4-If you run "ceph status" a few times, what is average recovery traffic you see ?

 

Hi,

that was only on node 2, i've rebooted the whole node this morning.

But there was a strange issue a week before, node 5 crashed, and ended up in a crashing loop.
So the node crashed direct after coming up all the time.
The node was reachable by ssh, I was able to connect, 2 minutes later the node crashed while to osds from that node came back online in the cluster.

Node 5 is still in the Cluster, but offline. So 12 OSDs are missing since a week.
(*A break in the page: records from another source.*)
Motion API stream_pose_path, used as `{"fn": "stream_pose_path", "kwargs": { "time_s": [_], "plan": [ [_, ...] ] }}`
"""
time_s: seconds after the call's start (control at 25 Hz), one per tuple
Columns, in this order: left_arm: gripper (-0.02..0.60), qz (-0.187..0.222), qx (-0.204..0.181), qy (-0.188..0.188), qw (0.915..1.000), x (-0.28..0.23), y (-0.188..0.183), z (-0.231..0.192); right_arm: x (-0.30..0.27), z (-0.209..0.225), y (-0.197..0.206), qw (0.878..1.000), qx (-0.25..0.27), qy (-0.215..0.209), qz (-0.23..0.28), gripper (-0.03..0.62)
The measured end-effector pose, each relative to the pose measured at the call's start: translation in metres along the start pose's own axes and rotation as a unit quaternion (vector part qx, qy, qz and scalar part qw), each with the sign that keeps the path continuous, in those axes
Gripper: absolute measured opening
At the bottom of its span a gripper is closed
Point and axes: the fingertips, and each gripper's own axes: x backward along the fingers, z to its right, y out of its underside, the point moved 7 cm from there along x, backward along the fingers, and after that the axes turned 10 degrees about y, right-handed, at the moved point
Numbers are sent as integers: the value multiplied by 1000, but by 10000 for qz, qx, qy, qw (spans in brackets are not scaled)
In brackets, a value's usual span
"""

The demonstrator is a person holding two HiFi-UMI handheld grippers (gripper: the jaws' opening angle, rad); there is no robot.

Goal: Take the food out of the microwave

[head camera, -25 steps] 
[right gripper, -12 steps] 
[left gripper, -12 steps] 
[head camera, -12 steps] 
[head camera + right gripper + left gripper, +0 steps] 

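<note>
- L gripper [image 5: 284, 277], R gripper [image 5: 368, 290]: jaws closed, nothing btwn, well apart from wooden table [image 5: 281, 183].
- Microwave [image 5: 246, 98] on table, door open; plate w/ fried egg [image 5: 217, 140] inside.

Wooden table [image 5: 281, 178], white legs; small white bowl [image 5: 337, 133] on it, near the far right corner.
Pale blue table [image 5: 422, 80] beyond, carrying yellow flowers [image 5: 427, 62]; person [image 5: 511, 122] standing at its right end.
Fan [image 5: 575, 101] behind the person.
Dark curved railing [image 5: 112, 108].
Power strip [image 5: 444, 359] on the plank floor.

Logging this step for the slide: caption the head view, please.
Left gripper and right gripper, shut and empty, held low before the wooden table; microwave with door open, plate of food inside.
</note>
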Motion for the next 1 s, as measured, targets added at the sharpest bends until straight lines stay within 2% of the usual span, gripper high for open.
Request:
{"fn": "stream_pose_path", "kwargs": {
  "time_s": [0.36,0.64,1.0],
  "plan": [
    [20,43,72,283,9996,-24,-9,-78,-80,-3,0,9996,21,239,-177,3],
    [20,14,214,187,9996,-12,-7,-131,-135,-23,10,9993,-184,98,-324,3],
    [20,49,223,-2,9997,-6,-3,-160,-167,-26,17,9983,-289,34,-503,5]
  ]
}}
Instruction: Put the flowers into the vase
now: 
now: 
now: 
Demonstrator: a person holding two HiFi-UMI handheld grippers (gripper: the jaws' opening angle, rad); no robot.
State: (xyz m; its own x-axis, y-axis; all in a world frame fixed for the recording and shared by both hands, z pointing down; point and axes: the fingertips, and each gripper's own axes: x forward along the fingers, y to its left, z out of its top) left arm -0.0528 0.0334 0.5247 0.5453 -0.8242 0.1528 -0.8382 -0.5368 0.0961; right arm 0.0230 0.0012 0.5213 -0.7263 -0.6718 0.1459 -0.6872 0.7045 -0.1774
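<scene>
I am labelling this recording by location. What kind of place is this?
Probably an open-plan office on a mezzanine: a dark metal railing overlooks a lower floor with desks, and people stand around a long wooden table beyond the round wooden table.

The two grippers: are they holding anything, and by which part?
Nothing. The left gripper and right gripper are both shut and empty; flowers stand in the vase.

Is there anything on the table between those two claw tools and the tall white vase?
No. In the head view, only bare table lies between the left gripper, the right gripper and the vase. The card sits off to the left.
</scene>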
uname output: 5.14.21-02-petasan

Backfill is "fast"

avg Recoveryspeed was at about 900MB/s but the Speed is gone over the days down to about 6 MB/s, I think that is because of the few Objects which left for recovery.

cluster:
id: 7e26c1d0-1d17-4084-a119-062e280cc3fb
health: HEALTH_WARN
1 nearfull osd(s)
Degraded data redundancy: 1840171/206561091 objects degraded (0.891%), 21 pgs degraded, 21 pgs undersized
4717 pgs not deep-scrubbed in time
11 pool(s) nearfull

services:
mon: 3 daemons, quorum la01-cmon-03,la01-cmon-01,la01-cmon-02 (age 2w)
mgr: la01-cmon-03(active, since 7M), standbys: la01-cmon-02, la01-cmon-01
mds: 1/1 daemons up, 2 standby
osd: 72 osds: 60 up (since 3h), 60 in (since 9h); 22 remapped pgs
rgw: 3 daemons active (3 hosts, 1 zones)

data:
volumes: 1/1 healthy
pools: 11 pools, 5122 pgs
objects: 103.27M objects, 244 TiB
usage: 455 TiB used, 312 TiB / 767 TiB avail
pgs: 1840171/206561091 objects degraded (0.891%)
33559/206561091 objects misplaced (0.016%)
5096 active+clean
21 active+undersized+degraded+remapped+backfilling
4 active+clean+scrubbing+deep
1 active+remapped+backfilling

io:
client: 5.9 MiB/s rd, 15 MiB/s wr, 3.36k op/s rd, 1.51k op/s wr
recovery: 6.8 MiB/s, 17 objects/s

progress:
Global Recovery Event (2w)
[===========================.] (remaining: 113m)

 

Make sure you update to version 3.2.1 as 3.2.0 had a kernel small memory leak, it usually would show after months of operation. it is possible you are hitting it. Make sure you perform online upgrade to 3.2.1 and reboot each node as instructed at end of upgrade.